It is better to study often and in short portions than to arrange long lessons, but with long breaks. It is best if the classes take place simultaneously. For example, you go to kindergarten and learn to say a certain word. Or learn a song. Thanks to the site (), the child will learn to overcome speech disorders and build confidence in their abilities. In this section of the site, you will find classes on speech development intended for classes with children from 1 to 7 years old. In individual lessons with a speech therapist, work is carried out on the production of sounds and the development of phonemic perception.

Why do you have problems pronouncing sibilants?

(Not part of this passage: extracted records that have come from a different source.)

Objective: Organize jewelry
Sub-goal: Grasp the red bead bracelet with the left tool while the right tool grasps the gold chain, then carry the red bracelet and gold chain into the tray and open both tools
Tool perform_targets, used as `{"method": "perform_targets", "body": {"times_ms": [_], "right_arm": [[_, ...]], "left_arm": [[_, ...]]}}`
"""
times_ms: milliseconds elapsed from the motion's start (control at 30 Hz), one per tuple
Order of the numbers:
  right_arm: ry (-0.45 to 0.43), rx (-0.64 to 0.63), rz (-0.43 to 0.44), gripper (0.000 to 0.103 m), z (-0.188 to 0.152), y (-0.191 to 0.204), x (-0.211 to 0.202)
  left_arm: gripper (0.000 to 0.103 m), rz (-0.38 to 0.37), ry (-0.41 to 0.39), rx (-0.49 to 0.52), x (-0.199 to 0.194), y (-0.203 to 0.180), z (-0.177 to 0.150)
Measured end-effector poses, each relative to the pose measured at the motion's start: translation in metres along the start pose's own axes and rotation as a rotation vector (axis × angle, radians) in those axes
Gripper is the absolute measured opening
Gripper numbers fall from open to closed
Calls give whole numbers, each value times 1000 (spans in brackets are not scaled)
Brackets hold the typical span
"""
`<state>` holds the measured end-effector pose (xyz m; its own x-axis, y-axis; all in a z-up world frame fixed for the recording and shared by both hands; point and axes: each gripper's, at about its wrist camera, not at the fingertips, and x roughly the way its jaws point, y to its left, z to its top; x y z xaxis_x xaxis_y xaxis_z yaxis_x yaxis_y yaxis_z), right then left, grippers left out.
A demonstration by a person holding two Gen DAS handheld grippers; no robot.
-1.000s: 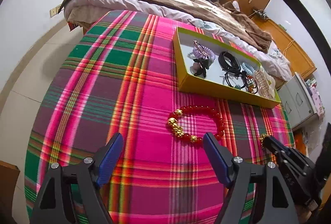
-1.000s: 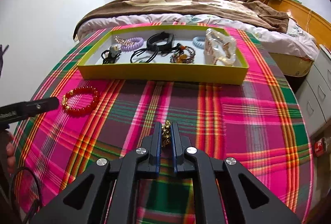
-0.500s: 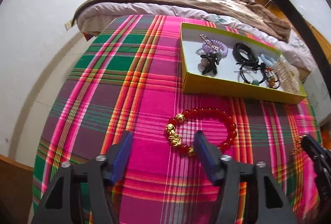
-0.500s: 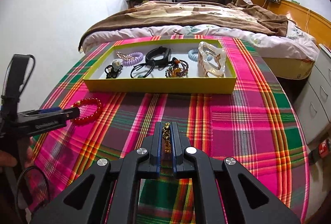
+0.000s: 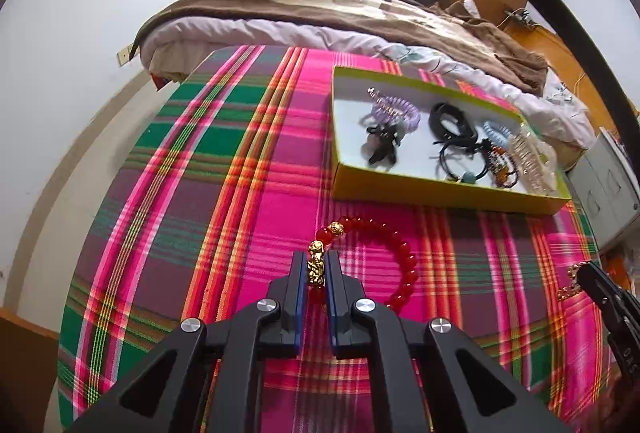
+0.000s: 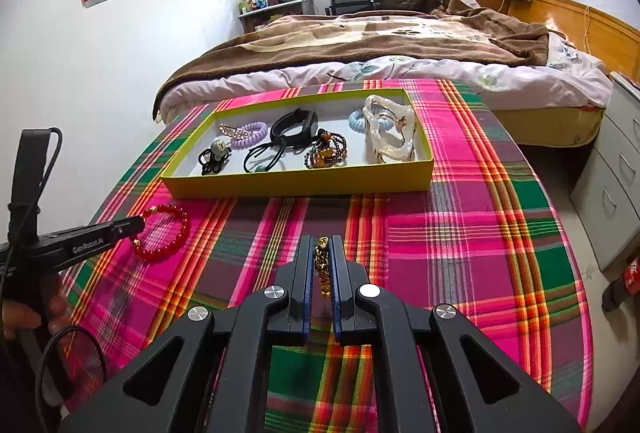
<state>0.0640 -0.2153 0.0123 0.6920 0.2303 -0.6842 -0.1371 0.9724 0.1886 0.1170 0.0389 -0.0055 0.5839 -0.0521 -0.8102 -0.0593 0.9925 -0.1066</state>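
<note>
A red bead bracelet (image 5: 394, 251) with gold charms lies on the plaid cloth, just in front of a yellow tray (image 5: 440, 189). My left gripper (image 5: 316, 267) is shut on its gold charm section. It also shows in the right wrist view (image 6: 168, 233), with the left gripper (image 6: 120, 229) at its near left edge. My right gripper (image 6: 323, 265) is shut on a gold chain (image 6: 322, 267) and holds it above the cloth, in front of the tray (image 6: 300, 185). The tray holds hair ties, a black band, beaded bracelets and a clear hair claw (image 6: 390, 135).
The round table carries a pink and green plaid cloth (image 6: 460, 233). A bed with a brown blanket (image 6: 380, 41) stands right behind it. White drawers (image 6: 612, 185) stand at the right. The white wall is close on the left.
My left gripper moved forward and shut on the red bracelet's gold charms; it was open before. My right gripper rose a little, still holding the gold chain.
</note>
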Motion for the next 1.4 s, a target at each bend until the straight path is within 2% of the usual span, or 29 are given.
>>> {"method": "perform_targets", "body": {"times_ms": [367, 833, 1000, 1133, 1233, 1400], "right_arm": [[-43, -3, 20, 7, 11, 2, -12], [-93, 3, 74, 7, 53, 2, -18], [-87, 16, 106, 7, 74, -2, -10], [-89, 20, 97, 7, 83, -4, -4], [-84, 21, 97, 7, 80, -4, 0], [-60, 23, 99, 7, 68, -5, 7]], "left_arm": [[9, -64, -71, 17, -29, -5, 17], [9, -152, -133, 55, -54, -23, 59], [8, -200, -161, 70, -59, -33, 78], [8, -218, -166, 93, -56, -43, 91], [9, -225, -156, 91, -49, -43, 93], [10, -197, -51, 98, -20, -34, 64]]}}
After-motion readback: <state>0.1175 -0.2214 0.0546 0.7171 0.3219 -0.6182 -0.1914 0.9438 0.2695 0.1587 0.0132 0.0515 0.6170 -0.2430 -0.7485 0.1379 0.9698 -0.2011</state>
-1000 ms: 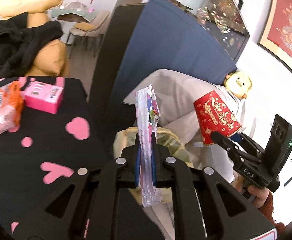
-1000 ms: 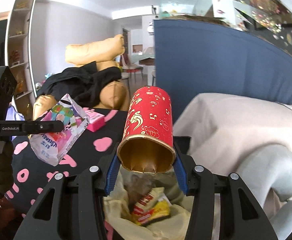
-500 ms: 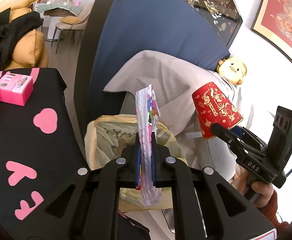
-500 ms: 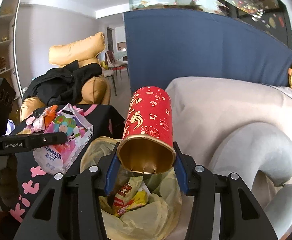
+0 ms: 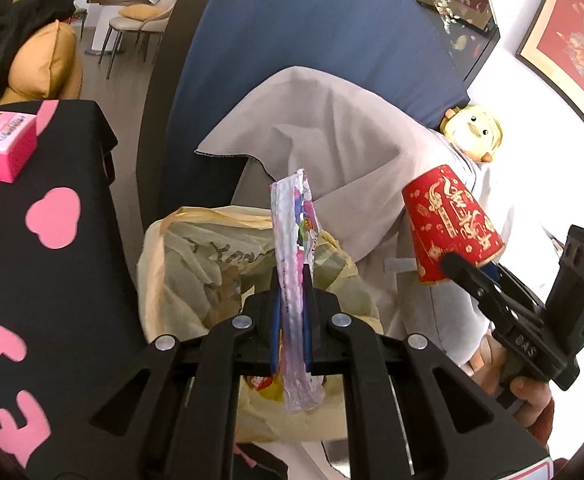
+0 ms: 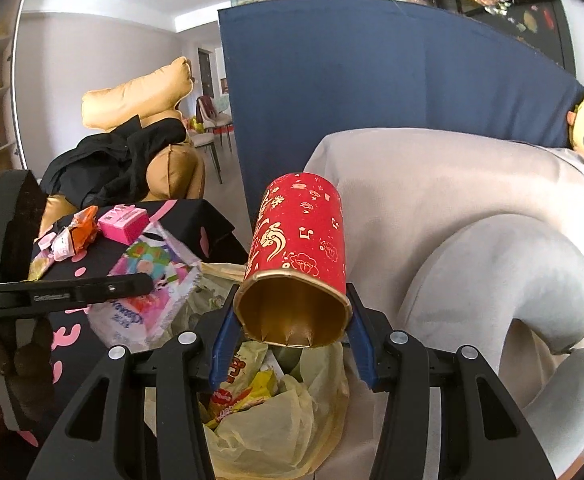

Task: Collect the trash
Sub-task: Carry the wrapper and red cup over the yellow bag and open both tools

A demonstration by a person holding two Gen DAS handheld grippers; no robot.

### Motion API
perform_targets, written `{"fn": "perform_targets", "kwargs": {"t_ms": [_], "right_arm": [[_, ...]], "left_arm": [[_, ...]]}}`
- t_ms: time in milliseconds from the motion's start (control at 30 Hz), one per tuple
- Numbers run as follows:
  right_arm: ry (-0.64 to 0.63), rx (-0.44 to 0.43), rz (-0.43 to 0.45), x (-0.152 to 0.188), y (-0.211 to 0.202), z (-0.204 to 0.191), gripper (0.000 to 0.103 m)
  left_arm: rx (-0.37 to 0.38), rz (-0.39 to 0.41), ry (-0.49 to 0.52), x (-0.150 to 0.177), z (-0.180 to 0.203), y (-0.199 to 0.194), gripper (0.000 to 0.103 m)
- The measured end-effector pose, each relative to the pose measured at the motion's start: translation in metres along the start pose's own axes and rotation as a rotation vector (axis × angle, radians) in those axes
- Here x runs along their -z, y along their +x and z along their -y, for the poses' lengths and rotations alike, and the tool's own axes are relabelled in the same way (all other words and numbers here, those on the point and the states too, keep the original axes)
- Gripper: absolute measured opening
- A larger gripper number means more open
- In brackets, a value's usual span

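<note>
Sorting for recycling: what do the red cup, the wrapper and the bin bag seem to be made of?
Red cup: probably paper, matte outside, gold foil-like lining, folded seams at the base. Wrapper: thin glossy plastic film, crinkled with a crimped edge. Bin bag: thin, pale yellow translucent plastic, softly wrinkled.

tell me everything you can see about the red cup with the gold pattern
The red cup is a paper-looking cup, red outside with gold cloud and character prints, gold inside, with its rim crumpled into small folds. It lies tilted, the open mouth toward the right wrist camera. The right gripper is clamped on it near the rim, one blue pad on each side. It hangs in the air above the open yellowish trash bag, beside the grey sofa arm, touching nothing else.
</note>
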State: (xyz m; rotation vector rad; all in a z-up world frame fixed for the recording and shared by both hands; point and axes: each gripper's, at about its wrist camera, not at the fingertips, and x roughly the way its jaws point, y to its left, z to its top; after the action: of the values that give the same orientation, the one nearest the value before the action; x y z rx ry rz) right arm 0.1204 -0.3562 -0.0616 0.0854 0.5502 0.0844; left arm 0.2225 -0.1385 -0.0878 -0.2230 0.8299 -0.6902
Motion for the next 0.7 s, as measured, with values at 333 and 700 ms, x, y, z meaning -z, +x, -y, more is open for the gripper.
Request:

Certain areas of the brain are responsible for the process of speech development. If their work is disrupted, difficulties arise with the pronunciation of individual sounds. In most cases, the problem is caused by birth injuries. Of particular danger are displacements of the skull bones of the occipital part or vertebrae. As a result, blood circulation in the head area slows down. Brain cells do not receive the required amount of oxygen, which leads to their destruction.

An injury received during childbirth can also provoke pinching of the hypoglossal nerve or disturbances in the associative neural connections of the auditory analyzer. This affects the ability to recognize and reproduce oral speech. For the correct pronunciation of individual sounds, the chewing and facial muscles are no less important. In some cases, speech development in children is slowed down due to injuries received after birth (falling from a sofa, hitting the back of the head, etc.).

conclusions

Dysarthria is not just a failure to pronounce certain sounds. And you certainly shouldn’t expect a child with such a diagnosis to “talk” like the neighbors’ daughter. This speech disorder is much deeper and more complex, but it is not always a death sentence. The main thing is not to waste time.

This is why turning a blind eye to the problem is a huge mistake as parents. Of course, it is difficult to accept the fact that your child has some kind of impairment. But this must be done precisely for the benefit of the future of your baby. An untreated disease will bring many problems to an adult in social life - from communication to work.

If the disease is detected at an early stage of development, it can be cured. An integrated approach to therapy gives good results. Of course, if there are no gross disorders of the nervous system.

It is even better if it was possible to diagnose the disease when it has not yet made itself felt, that is, before the baby’s first attempts to speak. Such early corrective work will become effective prevention.

How to teach a child to say the letter “sh”

Young children often have problems pronouncing hissing sounds. Doctors have identified several possible reasons for this phenomenon. The most common of these is incorrect articulation. It represents a certain position of the tongue during pronunciation. Other reasons include:

  1. Incorrect pronunciation of sounds by parents. The child pronounces them as he hears them from others.
  2. Limitation of motor activity of the tongue due to a shortened hyoid frenulum.
  3. Disturbances in the functioning of the hearing aid.
  4. Anomalies in the structure of the teeth and jaw.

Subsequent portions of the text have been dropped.